Given a model $$ \hat{\mathbf{y}} = \sigma(\boldsymbol{\theta}_2 \sigma(\boldsymbol{\theta}_1 \mathbf{x})) $$

with known true labels $y$ for every $\mathbf{x}$, we can update the weights with gradient descent:

$$\theta_{i+1} = \theta_i - \eta \frac{\partial \mathcal{L}}{\partial \theta_i}$$

where $\eta$ is the learning rate. Given a training set with $N$ examples, we usually take the average of the gradient computed over the $N$ examples.

### Linear model¶

We saw that linear regression and ridge regression have an analytic solution for the optimal weights. This is not the case for neural networks. Instead, we need to use gradient descent. It turns out that we can also frame linear regression as a neural network, and use the same gradient descent algorithm to train it. This is useful for large datasets, where pseudo-inverse methods are too slow.

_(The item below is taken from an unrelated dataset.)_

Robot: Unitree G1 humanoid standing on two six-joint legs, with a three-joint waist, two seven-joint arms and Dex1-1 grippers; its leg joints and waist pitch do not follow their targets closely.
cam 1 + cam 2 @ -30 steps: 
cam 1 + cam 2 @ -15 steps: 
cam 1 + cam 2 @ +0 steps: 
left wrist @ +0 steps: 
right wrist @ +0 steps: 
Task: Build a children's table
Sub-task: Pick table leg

A linear model is given by

$$\hat{y} = \theta_0 + \theta_1 x_1 + \theta_2 x_2 + \cdots + \theta_n x_M$$

For linear regression, we typically use the mean-squared loss function,

$$\mathcal{L} = \frac{1}{2} \sum_{i=1}^N (\hat{y}_i - y_i)^2$$

$$ \frac{\partial \mathcal{L}}{\partial \theta_j} = \sum_{i=1}^N (\hat{y}_j - y_j) x_{ij} $$

where $i$ indexes the data points and $j$ indexes the features.

### Logistic model:¶

The model is

$$\hat{y} = \frac{1}{1 + e^{-\theta_0 - \theta_1 x_1 - \theta_2 x_2 - \cdots - \theta_n x_M}}$$

Instead of mean-squared error, logistic models are often trained using cross-entropy loss:

$$\mathcal{L} = - \sum_{i=1}^N y_i \log \hat{y}_i + (1 - y_i) \log (1 - \hat{y}_i)$$

$$ \frac{\partial \mathcal{L}}{\partial \theta_j} = -\sum_{i=1}^N \dfrac{1}{4} x_{ij} \log(2 y_i - 1) \text{sech}^2\left(\dfrac{\theta_j x_{ij}}{2}\right) $$

where $i$ indexes the data points and $j = 1, 2, ..., M$ indexes the features. $\frac{\partial \mathcal{L}}{\partial \theta_j} \in \mathbb{R}^M$ is the gradient of the loss with respect to the weights.

### Multivariate Linear model¶

The model is

$$\hat{\mathbf{y}} = \boldsymbol{\theta} \mathbf{X}$$

where $\mathbf{x}$ is a $1 \times D$ matrix with $N$ data points and $D$ features, the weight matrix $\boldsymbol{\theta} \in \mathbb{R}^{M \times D}$ , and the prediction vector is $\hat{\mathbf{y}} \in \mathbb{R}^M$. Usually, we work with the data matrix $X = \{ \mathbf{x}_i \} \in \mathbb{R}^{N \times D}$.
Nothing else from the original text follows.